## Work order
Everything from the line containing "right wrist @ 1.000" to the end of the material, both ends included, should be repeated exactly; please give only those lines.

## Recorded data
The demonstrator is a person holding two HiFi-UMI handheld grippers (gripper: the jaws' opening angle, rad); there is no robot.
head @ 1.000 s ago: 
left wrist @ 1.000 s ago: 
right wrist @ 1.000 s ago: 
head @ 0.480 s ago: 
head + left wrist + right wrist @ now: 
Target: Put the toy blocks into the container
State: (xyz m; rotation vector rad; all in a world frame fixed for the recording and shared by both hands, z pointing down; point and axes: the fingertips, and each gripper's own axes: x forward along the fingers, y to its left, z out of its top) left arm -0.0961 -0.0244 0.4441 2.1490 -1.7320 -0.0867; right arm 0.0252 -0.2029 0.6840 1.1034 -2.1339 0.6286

## Reply
right wrist @ 1.000 s ago: 
head @ 0.480 s ago: 
head + left wrist + right wrist @ now: 
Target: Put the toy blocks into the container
State: (xyz m; rotation vector rad; all in a world frame fixed for the recording and shared by both hands, z pointing down; point and axes: the fingertips, and each gripper's own axes: x forward along the fingers, y to its left, z out of its top) left arm -0.0961 -0.0244 0.4441 2.1490 -1.7320 -0.0867; right arm 0.0252 -0.2029 0.6840 1.1034 -2.1339 0.6286

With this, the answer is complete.